My thinking is this…

Constants are great, but to assign a Field-Length Constant to every field in my “User Details” page might cause more headaches than just hard-coding field lengths.

There are Pros and Cons to each approach.

What do you think about the scenario I just described?

Sincerely,

Debbie

That it has nothing to do with Constants… You could hard code the value of it and you have the same problem, but in all reality, it isn’t really a problem. If you open up the limit without altering the database, you’ll get a truncation error when you try to insert a value that exceeds the column size.

If you test each change (like you should), you’ll discover this issue and fix it before it goes live. Even if you don’t get a truncation error, if you test (like you should), you should see the truncation occurring. Either way, this isn’t an issue with how you coded things, it is an issue if you fail to test your changes properly.

Perhaps the question is “how can I link my PHP code restraint (string length) dynamically to my database schema so that it only exists in one place?”.

I dunno.

Sounds like you have an idea… :wink:

Debbie

Not one that I would ever take seriously! That seems like a lot of overhead to me, I just don’t buy that as a good solution. I don’t know though, maybe there are people out there that do this, I for one wouldn’t.

Seems like a rather harsh response.

When I remove the restrictions from my Form and enter a value which is too big, I get a success message, butt hings get truncated off. (No INSERT errors.)

One main reason for “config.php” script is that it allows me to tweak things “on-the-fly”. So while I do test things, the very nature of my “config.php” script kind of goes against formal testing.

(I suppose down the road I could build a “Preferences Form” which takes my Constants and reconciles them against my Database, but that won’t happen this go round…)

Also, my bigger point was, “Is there a benefit to associating a Constant with tons of Field Lengths, versus just a few obvious ones (e.g. “Bio Length”, “Private Message Length”, etc.)??”

Sincerely,

Debbie

Do you disagree that it is a lack of testing issue?

You likely don’t have a few settings enabled that would offer this functionality.
http://stackoverflow.com/questions/18459184/mysql-too-long-varchar-truncation-error-setting

No it doesn’t… That’s an excuse for not wanting to test you alteration properly. From what I recall, I thought you used to be in QA? If a dev altered a configuration that was used in 6 parts of an application, would you not test all 6 parts and a few outside of those? You would. How is your own personal app any different?
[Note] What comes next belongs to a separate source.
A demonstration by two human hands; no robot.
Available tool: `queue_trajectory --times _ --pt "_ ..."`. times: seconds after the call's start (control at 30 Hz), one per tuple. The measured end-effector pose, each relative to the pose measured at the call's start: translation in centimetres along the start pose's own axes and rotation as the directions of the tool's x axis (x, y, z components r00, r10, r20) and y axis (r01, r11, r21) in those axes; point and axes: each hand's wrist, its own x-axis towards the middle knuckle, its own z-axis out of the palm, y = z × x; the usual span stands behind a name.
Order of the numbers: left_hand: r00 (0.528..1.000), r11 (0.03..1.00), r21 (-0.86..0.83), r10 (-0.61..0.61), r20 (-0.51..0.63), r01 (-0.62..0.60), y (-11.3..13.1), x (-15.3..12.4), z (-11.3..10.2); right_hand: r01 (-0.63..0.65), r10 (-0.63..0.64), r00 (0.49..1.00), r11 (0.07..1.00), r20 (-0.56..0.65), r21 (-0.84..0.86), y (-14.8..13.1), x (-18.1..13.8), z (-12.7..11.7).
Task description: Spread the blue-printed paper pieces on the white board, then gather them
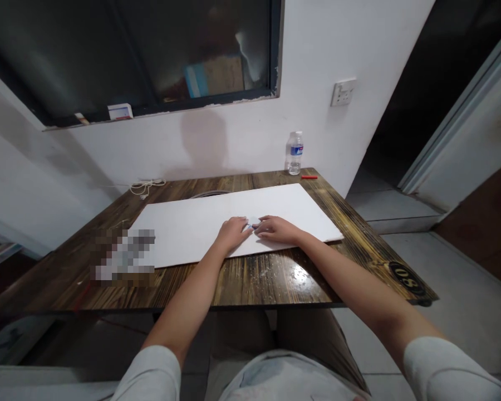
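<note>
Both hands are over the board (183, 228), which lies flat on the table (321, 283). The left hand (232, 233) rests on it with fingers bent inward; the right hand (278, 229) faces it, fingers curled, tips near the left's. Between the fingertips, at the board's near side right of its middle, is a small bluish item (253, 226), mostly covered; its kind cannot be determined. Whether either hand pinches it or merely touches it cannot be told. Risks, in this inspector's judgement: the item is small and little of it is exposed, so a loose fingertip hold could let it slip and roll off the near edge. The board appears unfastened; uneven pressure from the wrists could slide it. Bright specks on the wood just before it may be moisture, which could wet the board if it were drawn nearer. The bottle (295, 153) and red stick (309, 177) stand well apart, presenting little hazard unless the board is pushed back.
</note>
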Motion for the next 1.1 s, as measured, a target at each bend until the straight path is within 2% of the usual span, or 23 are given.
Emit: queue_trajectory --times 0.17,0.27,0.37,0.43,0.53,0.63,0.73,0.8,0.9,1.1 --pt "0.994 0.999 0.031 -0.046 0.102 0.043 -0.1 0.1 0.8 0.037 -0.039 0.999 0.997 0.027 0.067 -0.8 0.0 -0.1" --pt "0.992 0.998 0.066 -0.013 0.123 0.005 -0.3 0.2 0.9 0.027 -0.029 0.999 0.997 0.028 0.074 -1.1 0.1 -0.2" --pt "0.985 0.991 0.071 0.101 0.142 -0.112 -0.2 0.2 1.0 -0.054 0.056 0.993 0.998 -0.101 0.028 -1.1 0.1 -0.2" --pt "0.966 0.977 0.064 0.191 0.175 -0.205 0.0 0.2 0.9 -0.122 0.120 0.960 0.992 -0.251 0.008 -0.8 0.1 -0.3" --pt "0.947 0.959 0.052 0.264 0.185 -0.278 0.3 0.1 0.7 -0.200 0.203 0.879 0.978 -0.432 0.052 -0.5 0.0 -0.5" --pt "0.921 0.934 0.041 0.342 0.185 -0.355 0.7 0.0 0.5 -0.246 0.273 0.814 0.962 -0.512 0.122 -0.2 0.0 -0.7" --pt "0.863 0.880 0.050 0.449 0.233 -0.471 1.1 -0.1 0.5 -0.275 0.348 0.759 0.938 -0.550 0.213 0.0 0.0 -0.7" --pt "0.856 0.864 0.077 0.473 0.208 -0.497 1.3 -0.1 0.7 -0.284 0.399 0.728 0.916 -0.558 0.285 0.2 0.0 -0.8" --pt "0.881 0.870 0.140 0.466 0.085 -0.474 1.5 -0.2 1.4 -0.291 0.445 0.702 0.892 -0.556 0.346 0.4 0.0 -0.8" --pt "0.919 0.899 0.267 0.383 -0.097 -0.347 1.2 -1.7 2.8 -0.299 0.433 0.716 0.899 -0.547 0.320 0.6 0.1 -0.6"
I make many changes each and every day, I also look at what my changes will likely impact, what they shouldn’t impact, and I hand that information off to our BA so she can ensure that what I think will be affected agree with what the requirements show or if there are things I found that they didn’t know about, they can react to those accordingly.

Since you are working in a procedural format, constants are one of your best answers. What are you alternatives? Hard Code it (reusability sucks, and you can’t easily search for all places to change it), don’t validate it, enable truncation errors (catch the error, process accordingly).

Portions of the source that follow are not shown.